STEP10 - frozen at sqm_counter

dgarrs commented 1 year ago

Hello,

I have kind of a weird behavior of SQM in step 10. The first time it stopped with a “Program finished abnormally” when executing sqm_counter of the first sample (around Line 661 in the syslog). After that, I managed to restart from step 10 but each time, the terminal and subprocesses will freeze, having to kill the process and start again. I though it might be due to RAM and threads, so I’ve been playing around reducing the number of threads. Any number between 10 and 46 will produce the same result, freezing of the terminal at some point. Maybe I’m too impatient? I kill the process because I observe that the CPU usage suddenly drops to 0 while counting of reads, and none of the disks are being read/written (not even after 1 day), while the RAM usage remains high but not even close to the maximum. In the attached image you can see that the samtools view processes have an status of “D” (Uninterruptible sleep (usually IO)).

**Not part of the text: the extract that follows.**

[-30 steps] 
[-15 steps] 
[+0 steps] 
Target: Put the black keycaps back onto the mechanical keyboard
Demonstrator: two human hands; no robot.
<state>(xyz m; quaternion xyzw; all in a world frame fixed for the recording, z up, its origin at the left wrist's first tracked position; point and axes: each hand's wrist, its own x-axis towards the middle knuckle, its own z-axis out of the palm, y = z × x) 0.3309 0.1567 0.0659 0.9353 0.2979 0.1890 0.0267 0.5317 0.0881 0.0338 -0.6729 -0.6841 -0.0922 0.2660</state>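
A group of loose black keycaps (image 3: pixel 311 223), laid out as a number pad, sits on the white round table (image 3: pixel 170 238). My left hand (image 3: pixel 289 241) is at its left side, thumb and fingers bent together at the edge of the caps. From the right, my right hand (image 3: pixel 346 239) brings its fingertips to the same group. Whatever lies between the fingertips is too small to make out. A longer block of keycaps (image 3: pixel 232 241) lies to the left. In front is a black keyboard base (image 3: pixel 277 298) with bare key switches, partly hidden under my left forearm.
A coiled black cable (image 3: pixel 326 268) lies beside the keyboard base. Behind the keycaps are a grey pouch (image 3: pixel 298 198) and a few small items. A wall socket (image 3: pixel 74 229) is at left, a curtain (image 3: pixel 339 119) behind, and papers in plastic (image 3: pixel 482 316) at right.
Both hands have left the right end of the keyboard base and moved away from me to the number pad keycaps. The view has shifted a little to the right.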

In addition, I commented lines 73 to 100 of the 10.mapsamples.pl script to avoid having to create the reference for mapping every time. I don’t know if that could be the issue? Also, every time I restart the STEP10, I have to manually delete the intermediate files 10.project.contigcov and 10.project.mapcount, otherwise it will skip step 10 thinking that it has been completed.

I’m thinking that it might have to do with samtools view when trying to retrieve information from very heavy BAM files, at least those are the frozen processes… So I’ve also been playing around trying to add more threads to the samtools view (added the option “-@ 4” to lines 318 and 421 of the 10.mapsamples.pl), while reducing the global threads for the project to 10. Still same result.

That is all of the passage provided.